Baca juga: Kronologi Pembongkaran Ruko Pluit yang Serobot Bahu Jalan dan Saluran Air, Diwarnai Aksi Unjuk Rasa
"Bung Karno mengatakan: Ini adalah kesewenang-wenangan dengan mempergunakan undang-undang sebagai senjata. Jangan sampai penegakkan hukum jadi alat represi dan penindasan terhadap rakyat kecil," ucapnya.
Di tempat yang sama, Anggota DPRD DKI Jakarta, Gani Suwondo Lie mengaku prihatin atas nasib para pelaku UMKM di kompleks pertokoan Pluit Penjaringan Jakarta Utara.
Menurutnya, pembongkaran tidak semestinya dilakukan secara tergesa-gesa hanya karena desakan netizen.
"Penegakkan hukum harus benar jangan hanya karena viral lalu main eksekusi. Hukum itu kan taat pada prosedur. Yang jelas saya prihatin akan nasib para pelaku UMKM di sini, bagaimana nasib mereka ke depannya jika usahanya mengalami penurunan," katanya.

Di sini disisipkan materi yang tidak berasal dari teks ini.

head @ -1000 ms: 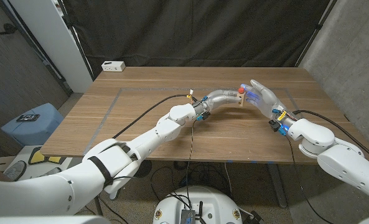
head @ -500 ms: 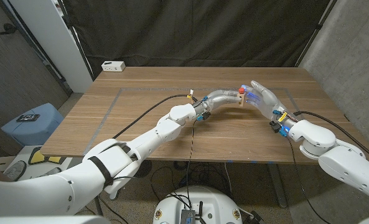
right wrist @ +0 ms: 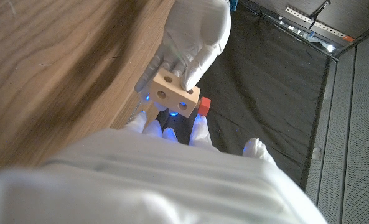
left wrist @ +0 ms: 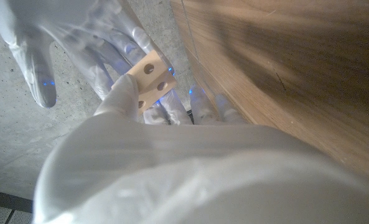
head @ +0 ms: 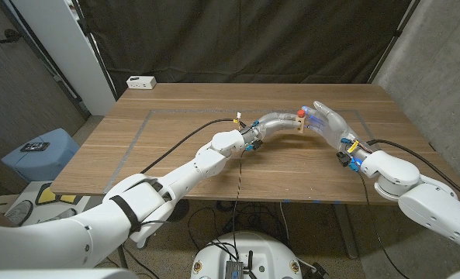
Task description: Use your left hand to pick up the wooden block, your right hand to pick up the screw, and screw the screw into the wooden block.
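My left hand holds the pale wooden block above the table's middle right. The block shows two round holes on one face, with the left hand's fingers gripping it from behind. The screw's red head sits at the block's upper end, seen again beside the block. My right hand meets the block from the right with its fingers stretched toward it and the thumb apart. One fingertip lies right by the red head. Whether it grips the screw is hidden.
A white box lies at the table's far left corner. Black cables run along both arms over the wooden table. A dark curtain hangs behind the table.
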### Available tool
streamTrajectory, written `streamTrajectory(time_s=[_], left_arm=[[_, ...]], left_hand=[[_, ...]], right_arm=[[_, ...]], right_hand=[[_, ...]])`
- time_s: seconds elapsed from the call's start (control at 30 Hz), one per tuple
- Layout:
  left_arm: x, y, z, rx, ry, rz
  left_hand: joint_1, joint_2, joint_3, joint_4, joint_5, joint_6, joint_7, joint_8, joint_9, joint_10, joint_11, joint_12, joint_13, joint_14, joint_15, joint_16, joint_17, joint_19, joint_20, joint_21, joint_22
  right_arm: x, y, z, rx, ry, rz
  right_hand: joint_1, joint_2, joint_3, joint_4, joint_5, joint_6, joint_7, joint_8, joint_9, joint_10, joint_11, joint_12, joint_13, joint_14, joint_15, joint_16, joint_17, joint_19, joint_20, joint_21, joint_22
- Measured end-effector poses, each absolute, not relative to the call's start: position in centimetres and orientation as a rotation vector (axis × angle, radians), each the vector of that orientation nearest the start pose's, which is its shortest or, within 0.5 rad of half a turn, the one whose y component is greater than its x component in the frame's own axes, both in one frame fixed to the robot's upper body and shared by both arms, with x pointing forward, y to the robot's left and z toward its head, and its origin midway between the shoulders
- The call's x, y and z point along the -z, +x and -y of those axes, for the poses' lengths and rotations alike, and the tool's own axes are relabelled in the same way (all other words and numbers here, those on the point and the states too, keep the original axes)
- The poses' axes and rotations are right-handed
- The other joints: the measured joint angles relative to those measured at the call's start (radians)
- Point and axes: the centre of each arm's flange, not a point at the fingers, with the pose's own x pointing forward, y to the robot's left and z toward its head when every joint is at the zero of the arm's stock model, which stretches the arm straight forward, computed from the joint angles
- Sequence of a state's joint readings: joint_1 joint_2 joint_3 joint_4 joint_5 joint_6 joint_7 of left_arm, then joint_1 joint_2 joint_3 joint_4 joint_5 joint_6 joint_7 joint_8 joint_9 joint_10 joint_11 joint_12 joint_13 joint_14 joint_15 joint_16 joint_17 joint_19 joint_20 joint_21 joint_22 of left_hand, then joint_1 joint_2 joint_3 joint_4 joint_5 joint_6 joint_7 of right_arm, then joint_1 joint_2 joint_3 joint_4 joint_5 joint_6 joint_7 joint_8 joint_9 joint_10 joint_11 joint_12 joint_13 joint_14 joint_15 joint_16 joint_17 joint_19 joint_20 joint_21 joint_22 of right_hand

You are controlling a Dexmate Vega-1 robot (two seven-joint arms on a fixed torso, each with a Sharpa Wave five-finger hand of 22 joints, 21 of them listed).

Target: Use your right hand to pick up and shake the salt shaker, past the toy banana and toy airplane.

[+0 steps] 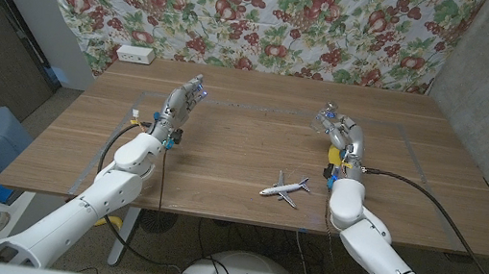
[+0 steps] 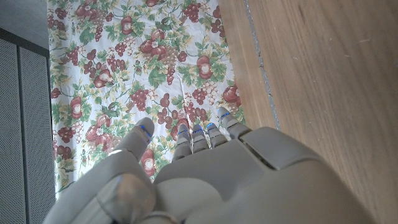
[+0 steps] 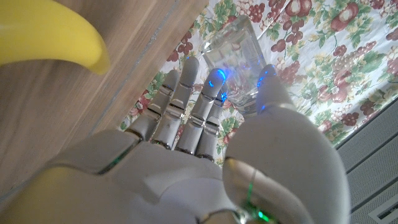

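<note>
Salt shaker (image 3: pixel 235 61), clear glass, is held in right robot hand (image 3: pixel 205 155).

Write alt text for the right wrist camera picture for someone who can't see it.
The robot's right hand, seen from behind, holds a clear glass salt shaker between its thumb and fingers, raised against a floral cloth. A yellow toy banana lies on the wooden table nearby.

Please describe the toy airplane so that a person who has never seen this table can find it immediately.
Start from the wooden table and go to its near edge, on the robot's right side. There, just in front of the right forearm, lies the toy airplane, apart from everything else. It is white with dark markings and spread wings, unlike the yellow toy banana and the clear salt shaker in the right robot hand.
</note>
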State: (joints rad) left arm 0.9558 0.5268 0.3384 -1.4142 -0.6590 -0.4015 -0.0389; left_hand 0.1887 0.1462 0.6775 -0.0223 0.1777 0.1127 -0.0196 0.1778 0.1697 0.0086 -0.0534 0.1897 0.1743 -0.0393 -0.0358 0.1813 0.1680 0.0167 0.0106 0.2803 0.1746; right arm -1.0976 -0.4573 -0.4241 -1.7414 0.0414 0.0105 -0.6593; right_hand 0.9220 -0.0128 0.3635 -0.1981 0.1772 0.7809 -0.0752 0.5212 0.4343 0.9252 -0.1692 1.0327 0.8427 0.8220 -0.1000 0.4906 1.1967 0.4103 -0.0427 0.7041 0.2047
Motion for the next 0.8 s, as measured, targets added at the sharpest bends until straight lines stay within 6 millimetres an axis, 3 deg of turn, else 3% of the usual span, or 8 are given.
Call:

Gani juga mengingatkan, tugas dan peran dari pemerintah adalah untuk mensejahterakan rakyat.
"Bukan menyengsarakan rakyatnya," tambahnya.
Sebelumnya, viral di media sosial cekcok antara ketua RT 011/RW 03, Riang Prasetya dengan salah satu pemilik ruko di Pluit, Penjaringan, Jakarta Utara.
Percekcokan bermula ketika Ketua RT Riang Prasetya mempersoalkan keberadaan ruko di Blok Z4 Utara dan Z8 Selatan yang diduga memakan bahu jalan dan menutup saluran air.
Baca juga: Fakta-fakta Pembongkaran Ruko di Pluit, Tutupi Saluran Air hingga Petugas Naik ke Atap
Riang menduga para pemilik ruko di dua blok tersebut diduga melanggar Izin Mendirikan Bangunan (IMB).